[Instructions to follow] Retype, without any change, the first line of the records and every line after it through the one containing "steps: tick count".

[Collection entries]
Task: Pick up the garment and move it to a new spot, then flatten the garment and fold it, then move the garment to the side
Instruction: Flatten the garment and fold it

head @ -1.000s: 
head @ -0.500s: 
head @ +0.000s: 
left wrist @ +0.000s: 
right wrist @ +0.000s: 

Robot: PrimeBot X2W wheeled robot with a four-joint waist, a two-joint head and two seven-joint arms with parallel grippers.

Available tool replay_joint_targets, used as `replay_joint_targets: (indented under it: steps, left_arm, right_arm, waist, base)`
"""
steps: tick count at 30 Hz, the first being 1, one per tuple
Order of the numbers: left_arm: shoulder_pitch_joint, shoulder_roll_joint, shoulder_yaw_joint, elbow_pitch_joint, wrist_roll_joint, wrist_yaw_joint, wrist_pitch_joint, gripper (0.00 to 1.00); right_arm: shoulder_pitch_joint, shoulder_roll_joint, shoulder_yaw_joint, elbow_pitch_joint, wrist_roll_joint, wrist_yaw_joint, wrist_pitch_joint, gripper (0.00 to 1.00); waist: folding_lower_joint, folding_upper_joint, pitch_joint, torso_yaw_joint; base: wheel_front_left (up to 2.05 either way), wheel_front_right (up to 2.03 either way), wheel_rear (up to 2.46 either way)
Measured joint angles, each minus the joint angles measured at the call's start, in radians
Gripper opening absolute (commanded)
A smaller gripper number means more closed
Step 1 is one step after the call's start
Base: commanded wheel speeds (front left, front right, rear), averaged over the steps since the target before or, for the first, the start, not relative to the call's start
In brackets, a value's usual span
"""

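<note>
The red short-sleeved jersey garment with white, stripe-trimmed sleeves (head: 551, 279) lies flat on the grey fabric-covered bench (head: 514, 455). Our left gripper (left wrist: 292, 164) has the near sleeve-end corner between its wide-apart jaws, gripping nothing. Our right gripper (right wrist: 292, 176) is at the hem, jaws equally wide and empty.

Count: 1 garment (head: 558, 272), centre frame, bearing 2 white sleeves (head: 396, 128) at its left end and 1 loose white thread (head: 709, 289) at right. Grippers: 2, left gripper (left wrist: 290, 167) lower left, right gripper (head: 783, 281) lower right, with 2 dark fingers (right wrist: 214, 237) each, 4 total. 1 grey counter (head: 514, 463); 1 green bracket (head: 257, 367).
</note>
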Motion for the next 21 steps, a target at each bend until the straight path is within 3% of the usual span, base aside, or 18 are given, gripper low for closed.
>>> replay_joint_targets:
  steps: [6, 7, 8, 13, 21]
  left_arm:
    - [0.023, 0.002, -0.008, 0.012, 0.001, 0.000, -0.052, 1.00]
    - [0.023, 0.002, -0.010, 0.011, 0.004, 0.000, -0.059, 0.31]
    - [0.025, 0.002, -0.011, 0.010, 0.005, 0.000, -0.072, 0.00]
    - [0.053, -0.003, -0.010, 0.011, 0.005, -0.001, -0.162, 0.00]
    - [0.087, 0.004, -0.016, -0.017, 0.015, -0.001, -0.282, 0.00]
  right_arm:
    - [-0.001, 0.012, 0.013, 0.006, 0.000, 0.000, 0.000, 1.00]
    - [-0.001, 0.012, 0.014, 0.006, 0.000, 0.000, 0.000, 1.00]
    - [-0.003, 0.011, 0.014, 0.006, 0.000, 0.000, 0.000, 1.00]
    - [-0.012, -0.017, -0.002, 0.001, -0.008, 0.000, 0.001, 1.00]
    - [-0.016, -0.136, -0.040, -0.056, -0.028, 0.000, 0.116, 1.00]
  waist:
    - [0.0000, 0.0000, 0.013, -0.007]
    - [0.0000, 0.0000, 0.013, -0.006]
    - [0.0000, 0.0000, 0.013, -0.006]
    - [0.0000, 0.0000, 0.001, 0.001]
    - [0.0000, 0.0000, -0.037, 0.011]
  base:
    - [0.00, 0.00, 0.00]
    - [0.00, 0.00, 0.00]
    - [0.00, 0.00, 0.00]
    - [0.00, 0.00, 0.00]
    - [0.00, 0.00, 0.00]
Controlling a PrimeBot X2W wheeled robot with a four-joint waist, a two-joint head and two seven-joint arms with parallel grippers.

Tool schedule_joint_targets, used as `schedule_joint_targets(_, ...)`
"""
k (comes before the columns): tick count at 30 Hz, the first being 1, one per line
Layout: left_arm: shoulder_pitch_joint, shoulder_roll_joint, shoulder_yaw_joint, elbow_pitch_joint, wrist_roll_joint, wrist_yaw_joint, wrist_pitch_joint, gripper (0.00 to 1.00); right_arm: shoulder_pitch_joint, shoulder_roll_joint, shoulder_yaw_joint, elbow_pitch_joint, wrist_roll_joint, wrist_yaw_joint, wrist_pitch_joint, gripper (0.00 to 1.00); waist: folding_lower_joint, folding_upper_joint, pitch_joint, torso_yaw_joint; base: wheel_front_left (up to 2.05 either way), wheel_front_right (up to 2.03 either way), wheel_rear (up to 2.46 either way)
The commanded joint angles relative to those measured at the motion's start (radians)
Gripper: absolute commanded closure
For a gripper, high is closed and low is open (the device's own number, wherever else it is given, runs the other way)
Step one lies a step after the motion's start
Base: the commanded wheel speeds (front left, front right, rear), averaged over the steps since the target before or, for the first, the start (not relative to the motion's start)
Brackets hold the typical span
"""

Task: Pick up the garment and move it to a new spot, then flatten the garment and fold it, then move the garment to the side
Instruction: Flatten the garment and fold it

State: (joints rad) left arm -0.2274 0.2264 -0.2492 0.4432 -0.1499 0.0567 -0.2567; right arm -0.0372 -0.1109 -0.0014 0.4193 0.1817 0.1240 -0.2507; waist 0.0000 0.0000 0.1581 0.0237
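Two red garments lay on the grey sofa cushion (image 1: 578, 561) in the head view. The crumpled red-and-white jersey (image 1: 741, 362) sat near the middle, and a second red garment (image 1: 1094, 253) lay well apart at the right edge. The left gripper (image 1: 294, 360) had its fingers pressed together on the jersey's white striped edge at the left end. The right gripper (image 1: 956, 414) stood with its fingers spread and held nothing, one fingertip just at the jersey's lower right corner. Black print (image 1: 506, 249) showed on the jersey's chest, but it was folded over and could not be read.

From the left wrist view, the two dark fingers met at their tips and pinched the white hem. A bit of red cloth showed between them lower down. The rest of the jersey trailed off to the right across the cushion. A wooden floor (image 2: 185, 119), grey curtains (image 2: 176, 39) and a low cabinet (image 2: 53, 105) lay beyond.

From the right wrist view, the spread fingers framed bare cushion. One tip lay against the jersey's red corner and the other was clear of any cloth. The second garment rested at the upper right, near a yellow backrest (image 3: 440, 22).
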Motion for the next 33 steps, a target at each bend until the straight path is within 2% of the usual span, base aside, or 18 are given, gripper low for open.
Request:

[Expected answer]
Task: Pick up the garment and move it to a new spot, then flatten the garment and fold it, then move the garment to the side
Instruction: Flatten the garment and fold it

head @ -1.000s: 
head @ -0.500s: 
head @ +0.000s: 
left wrist @ +0.000s: 
right wrist @ +0.000s: 

Robot: PrimeBot X2W wheeled robot with a four-joint waist, a two-joint head and two seven-joint arms with parallel grippers.

Available tool replay_joint_targets, used as `replay_joint_targets: (indented under it: steps, left_arm, right_arm, waist, base)`
"""
steps: tick count at 30 Hz, the first being 1, one per tuple

Nothing more remains to be done for this exercise.